The canning recipes come out and the pressure canner becomes a permanent resident of the kitchen stove top. Pasta sauce (with and without meat), pizza sauce, ketchup, bbq sauce, and tomato soup, it's all fair game. As of this posting, the garden as blessed us with 185 pound of tomatoes. I planted indeterminate tomatoes, so barring hail, wind, blight, fungus, locust or plague we'll keep going until frost, which is usually about October 3-7th. Even then, I'll work before the frost to harvest any and all light green tomatoes and put them up in the basement for further ripening, which usually nets me another 40 pounds after frost. It is a crazy work load, that gets insanely tiring by the end of August, but in the dead of Winter, with the North winds howling, popping open a quart jar and hearing that familiar hiss of the seal breaking on a jar of your own tomato soup, is comfort food at its very best. It's the fuel that simmers the fire of the endless planning, blood, sweat, tears, bug bites, sunburn, and manure under the fingernails that the summer season brings. That warm bowl of soup helps set in motion the gardening amnesia that allows you to do it all over again, and again, and again.
That said, here is my recipe for Tomato Soup. ( I have taken to canning tomato puree made with my KitchenAid puree attachment, which removes the skin and seeds and core and leaves me with nothing but juice and meat in the bowl. I can do more at a moments notice with puree and I'm not stuck with too many of any one finished product at the end of the season. So the majority of my processed tomatoes go into cooked down puree.)
- Simple Tomato Soup
- 3 cups chopped white onion (or one LARGE onion)

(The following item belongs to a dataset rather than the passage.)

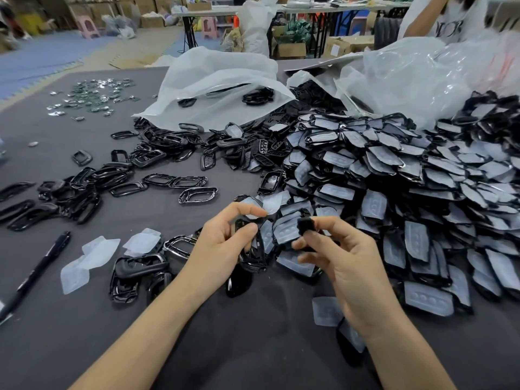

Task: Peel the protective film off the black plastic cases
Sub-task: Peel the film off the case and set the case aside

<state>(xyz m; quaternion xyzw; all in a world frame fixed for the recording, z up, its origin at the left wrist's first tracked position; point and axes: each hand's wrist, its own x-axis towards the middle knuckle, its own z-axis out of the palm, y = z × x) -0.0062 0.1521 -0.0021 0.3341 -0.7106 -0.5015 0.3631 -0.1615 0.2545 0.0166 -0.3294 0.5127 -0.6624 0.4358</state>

- 1 tablespoon minced fresh garlic (about two large cloves) OR 1/2 teaspoon of garlic POWDER
- 3 cups water, divided
- 1 quart (32 ounces) of either your crushed (no skins, no seeds) tomatoes OR 1 quart of skinless, seedless tomato puree
- 1 teaspoon dried oregano or Italian Seasoning
- 1 teaspoon kosher salt - NO IODINE salt
- 1/2 teaspoon freshly cracked black pepper
- 1-3 teaspoons of granulated white sugar, divided
- and have some baking soda handy.
In a three to four quart pot, toss in your onion and about a half a cup of water, and cook at medium to medium high heat, until the onion is translucent. At this point, add your garlic and cook for about one minute, stirring to prevent the garlic from scorching. Add the remaining water, the tomato product of your choice, the oregano/Italian seasoning, salt, pepper, and ONE Tablespoon of the sugar. Mix and lower the heat and bring to a simmer for 15 minutes. I then take an immersion blender to make it a homogeneous, smooth soup.
At this point it comes down to personal taste. And you will need to take this in stages, and just don't dump things in all at once. Each batch of tomatoes, even canned from the store will vary - some are sweeter, some more or less acidic.
If it tastes too metallic- add a little more of your reserved sugar, mix and cook another 5 minutes and taste again.
If it is too acidic - add 1/8th of a teaspoon of baking soda. It WILL fizz as you mix it in. Wait another 5 minutes and taste again.
You can also add more of any of the seasonings to include more onion (in the form of powder), more garlic (in the form of powder) or any of the seasonings above.
EVERY batch will require a different amount of everything and every person has a different idea of how it should taste.
SO make it yours! Serve with toast, or an ooey gooey grilled cheese sandwich. Sprinkle it with parmesan cheese and croutons or a flotilla of oyster crackers!
But most of all, sit down with a seed catalog and a notebook and start planning!